Throughout this one-song album we flow through many different moods, from ripping Meshuggah-rhythms to schizophrenic fusion-esque sax and guitar solos, to drum showcases overlaid with a track of Fredrik’s sister screaming her bleeding lungs out. Sometimes it sounds like we’re stranded on a strange planet with large insects screeching overhead. Sometimes it’s gorgeous and majestic, and sometimes it’s about as far out there as music has gotten.

It is incredible music, and has infected me for over 10 years now. I know it the way you know the path to your light switch in the dark – you’re pretty sure you know the way there, but as soon as you let your guard down you will stub your toe on something you had forgotten about. It is the same with this album – it is impossible to know it all. Even after years and years of listening to it I am still floored every time, still captivated, still amazed at the fact that one human being has come this far.

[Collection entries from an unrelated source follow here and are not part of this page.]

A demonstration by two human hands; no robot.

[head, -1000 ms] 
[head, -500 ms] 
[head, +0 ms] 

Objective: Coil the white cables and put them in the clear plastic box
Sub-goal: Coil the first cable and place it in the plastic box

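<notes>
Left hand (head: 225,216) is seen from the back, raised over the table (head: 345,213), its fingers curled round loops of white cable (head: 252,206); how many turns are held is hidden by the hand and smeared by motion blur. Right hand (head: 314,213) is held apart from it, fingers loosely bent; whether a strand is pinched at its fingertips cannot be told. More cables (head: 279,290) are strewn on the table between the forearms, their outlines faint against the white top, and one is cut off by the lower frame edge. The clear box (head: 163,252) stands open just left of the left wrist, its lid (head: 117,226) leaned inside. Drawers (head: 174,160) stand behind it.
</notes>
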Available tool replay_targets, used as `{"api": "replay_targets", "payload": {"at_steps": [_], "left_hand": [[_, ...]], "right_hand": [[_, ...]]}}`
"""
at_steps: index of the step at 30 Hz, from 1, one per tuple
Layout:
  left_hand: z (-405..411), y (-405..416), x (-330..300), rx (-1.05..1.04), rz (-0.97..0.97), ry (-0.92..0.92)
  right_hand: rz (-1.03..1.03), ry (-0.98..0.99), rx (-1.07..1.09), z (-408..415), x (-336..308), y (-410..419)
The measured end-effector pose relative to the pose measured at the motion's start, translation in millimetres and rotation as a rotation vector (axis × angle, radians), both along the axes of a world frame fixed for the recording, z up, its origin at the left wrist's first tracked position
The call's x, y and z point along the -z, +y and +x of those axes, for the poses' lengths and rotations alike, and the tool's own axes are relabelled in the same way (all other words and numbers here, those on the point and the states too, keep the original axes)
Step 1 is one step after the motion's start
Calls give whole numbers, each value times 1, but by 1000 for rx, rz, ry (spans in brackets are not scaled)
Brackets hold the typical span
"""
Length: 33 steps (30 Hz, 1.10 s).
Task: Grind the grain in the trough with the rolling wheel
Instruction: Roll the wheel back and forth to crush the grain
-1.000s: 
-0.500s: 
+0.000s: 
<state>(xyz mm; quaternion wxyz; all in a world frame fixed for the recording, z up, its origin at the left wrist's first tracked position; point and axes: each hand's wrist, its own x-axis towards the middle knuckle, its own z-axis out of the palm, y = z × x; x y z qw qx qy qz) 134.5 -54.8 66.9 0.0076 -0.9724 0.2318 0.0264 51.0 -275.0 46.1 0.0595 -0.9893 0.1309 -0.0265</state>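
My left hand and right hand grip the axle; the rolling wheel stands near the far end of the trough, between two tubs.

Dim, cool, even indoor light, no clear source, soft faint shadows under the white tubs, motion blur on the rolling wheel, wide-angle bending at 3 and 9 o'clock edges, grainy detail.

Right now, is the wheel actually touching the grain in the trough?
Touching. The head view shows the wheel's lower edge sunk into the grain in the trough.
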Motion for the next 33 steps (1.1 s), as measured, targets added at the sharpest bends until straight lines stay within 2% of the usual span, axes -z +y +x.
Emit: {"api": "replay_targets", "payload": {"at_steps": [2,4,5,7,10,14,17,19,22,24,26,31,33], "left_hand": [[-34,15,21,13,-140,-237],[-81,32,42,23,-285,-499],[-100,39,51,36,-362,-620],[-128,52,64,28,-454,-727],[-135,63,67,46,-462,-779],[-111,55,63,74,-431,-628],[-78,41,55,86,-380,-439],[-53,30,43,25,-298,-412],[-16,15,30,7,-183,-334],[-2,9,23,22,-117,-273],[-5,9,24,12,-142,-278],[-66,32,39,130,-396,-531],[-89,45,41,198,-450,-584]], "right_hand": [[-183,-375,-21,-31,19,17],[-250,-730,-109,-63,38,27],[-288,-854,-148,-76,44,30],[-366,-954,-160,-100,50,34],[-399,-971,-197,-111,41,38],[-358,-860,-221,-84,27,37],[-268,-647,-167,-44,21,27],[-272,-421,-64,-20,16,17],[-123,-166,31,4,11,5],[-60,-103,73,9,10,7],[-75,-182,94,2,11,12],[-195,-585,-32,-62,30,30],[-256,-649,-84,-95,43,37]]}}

This album is so important to me that I left a vacation in Thailand & Laos without thinking twice to see Fredrik & Morgan play 15 minutes of this album live on a fucking boat on the Baltic Sea at 1 AM. It was well worth it. Talking the next day with Mikael Akerfeldt of Opeth about Fredrik Thordendal, he said, “As soon as you see him play one note, you know he’s a genius.”

Fuckin’ A.

-SRB

VITALS: 

Release:  1997
Label:  UAE Records
Avantgenre:  Exceptional Music
Duration:  43:57
Origin:  Sweden
Official site:  http://www.myspace.com/fredrikthordendalsspecialdefects
Review online since:  20.05.2009 / 21:42:27

TRACKLIST:

1. The Beginning Of The End Of Extraction (Evolutional Slow Down)
2. The Executive Furies Of The Robot Lord Of Death
3. Descent To The Netherworld
4. …Och Stjarnans Namn Var Malört
5. Dante’s Wild Inferno
6. I, Galactus
7. Skeletonization
8. Sickness And Demoniacal Dreaming
9. UFOria
10. Zeta 1 – Reticuli
11. Transmigration Of Souls
12. In Reality All Is Void
13. Krapp’s Last Tape
14. Through Fear We Are Unconscious
15. Death At Both Ends
16. Bouncing In A Bottomless Pit
17. The Sun Door
18. Painful Disruption
19. Vitamin K Experience (A Homage To The Scientist/John Lilly)
20. Cosmic Vagina Dentata Organ
21. Sensorium Dei
22. Zeta 2 – Reticuli
23. Magickal Theatre .33
24. De Profundis
25. Existence Out Of Joint
26. On A Crater’s Verge
27. Solarization
28. The End Of The Beginning Of Contraction (Involutional Speed Up/Preparation For The Big Crunch)
29. Tathagata

2 Comments

  1. Hell yeah, I just got done listening to the song. It’s so good, good for the soul. Good article, this was an efficient read.

  2. Knowing this album like you know how to find your light in the dark is an apt description; it was remarkably forward thinking listening to this in 2024, absolutely kills and feels like the natural evolution of djent… Whatever that is.